By the same token, congressional Republicans just spent eight years denouncing Obama’s “job-killing” financial rules for banks, net neutrality rules for the Internet, and especially his EPA rules limiting mercury, ozone, soot, carbon and other air and water pollutants. The critics believe the Portman bill would finally put that rhetoric into action, using innocuous-sounding bureaucratic jargon to create endless do-loops for regulators and endless litigation chokepoints for industry, while injecting a huge bias towards cheap alternatives into a supposedly objective process. At the same time, by shifting the burden of proof away from agencies, it could encourage judges to second-guess their choices about which studies to use, how to calculate costs and benefits, and whether regulation is necessary in the first place.
“These things don’t seem like a big deal, because they’re about process rather than substance,” says Lisa Gilbert, a vice president at Public Citizen. “But really, it’s a backdoor way to make it impossible for agencies to protect the public.”
This combination of low profile and high stakes tends to scramble the politics of this kind of issue, with intense engagement by lobbying groups on both sides but relatively little from ordinary voters.

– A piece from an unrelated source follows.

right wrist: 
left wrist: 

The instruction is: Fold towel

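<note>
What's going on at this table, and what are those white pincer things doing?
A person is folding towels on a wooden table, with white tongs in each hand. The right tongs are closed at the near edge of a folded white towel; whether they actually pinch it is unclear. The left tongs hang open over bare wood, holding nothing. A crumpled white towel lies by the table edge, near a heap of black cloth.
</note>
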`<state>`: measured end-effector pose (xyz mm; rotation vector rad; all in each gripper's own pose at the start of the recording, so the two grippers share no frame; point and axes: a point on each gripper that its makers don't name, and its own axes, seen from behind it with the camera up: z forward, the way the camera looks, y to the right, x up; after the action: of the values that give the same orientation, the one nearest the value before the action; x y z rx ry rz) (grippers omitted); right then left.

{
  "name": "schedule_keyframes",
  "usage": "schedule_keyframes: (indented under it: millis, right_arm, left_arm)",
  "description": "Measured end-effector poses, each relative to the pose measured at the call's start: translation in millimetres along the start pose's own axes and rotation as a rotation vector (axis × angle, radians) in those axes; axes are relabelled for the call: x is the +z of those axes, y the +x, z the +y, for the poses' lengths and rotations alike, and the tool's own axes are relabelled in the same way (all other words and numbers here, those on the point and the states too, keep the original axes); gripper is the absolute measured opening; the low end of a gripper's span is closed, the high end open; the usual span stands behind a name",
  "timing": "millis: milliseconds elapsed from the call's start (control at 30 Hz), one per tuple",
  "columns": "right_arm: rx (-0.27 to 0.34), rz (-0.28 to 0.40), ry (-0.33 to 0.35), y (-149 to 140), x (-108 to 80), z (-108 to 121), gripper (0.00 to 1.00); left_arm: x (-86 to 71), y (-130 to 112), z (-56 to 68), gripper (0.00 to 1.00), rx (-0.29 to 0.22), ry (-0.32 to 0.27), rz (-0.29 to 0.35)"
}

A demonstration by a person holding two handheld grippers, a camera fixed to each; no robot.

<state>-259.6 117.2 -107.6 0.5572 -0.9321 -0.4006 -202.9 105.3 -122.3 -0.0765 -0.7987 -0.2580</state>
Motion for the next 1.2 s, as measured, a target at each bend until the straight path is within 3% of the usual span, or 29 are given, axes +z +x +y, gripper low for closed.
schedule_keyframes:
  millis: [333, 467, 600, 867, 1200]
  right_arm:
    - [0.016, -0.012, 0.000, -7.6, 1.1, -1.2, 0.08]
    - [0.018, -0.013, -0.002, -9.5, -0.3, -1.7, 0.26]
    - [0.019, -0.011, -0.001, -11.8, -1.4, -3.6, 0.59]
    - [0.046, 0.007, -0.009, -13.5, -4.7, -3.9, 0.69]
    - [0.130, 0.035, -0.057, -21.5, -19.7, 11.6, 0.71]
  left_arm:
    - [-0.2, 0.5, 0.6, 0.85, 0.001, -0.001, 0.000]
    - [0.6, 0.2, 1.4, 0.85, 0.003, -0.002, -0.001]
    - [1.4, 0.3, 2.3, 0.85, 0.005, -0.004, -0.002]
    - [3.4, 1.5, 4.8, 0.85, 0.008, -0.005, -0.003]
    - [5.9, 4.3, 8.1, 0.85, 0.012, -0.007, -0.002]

Several Democrats from Trump-friendly states hope to support a bill that would somehow please their local business interests and demonstrate independence from their party leaders without alienating their liberal base. For example, McCaskill’s office said she “will continue to work with Senator Portman and others on ways to reduce overburdensome regulations without compromising the safety of Missouri families.” Industry groups want to portray the Portman bill as relatively uncontroversial middle ground, the kind of compromise legislation that might eventually attract overwhelming support across the aisle. Portman hopes to introduce the bill soon, but right now the talks are in such flux that it was added to a Senate committee’s calendar for next week on Wednesday-and then removed from the calendar on Thursday.
“Historically, regulatory reform has always been a bipartisan proposition,” said Rosario Palmieri, a National Association of Manufacturers vice president. “This is no different in 2017.”
Of course, a lot is different in 2017. There isn’t much bipartisan cooperation on Capitol Hill, and regulatory issues are already a subject of partisan warfare. The Congressional Review Act, a mechanism that allows the quick elimination of rules passed late in a presidency, had only been used once before 2017; Republicans have already used it to kill four obscure Obama rules on predominantly party-line votes, including one restricting coal companies from burying streams and another requiring oil companies to disclose payments to foreign governments. As Trump’s agencies begin to take aim at earlier and more important Obama rules, the battles will only get more ferocious.
That’s because the only way to get rid of those rules is through the same rulemaking process used to create them. And it’s already a pretty onerous process.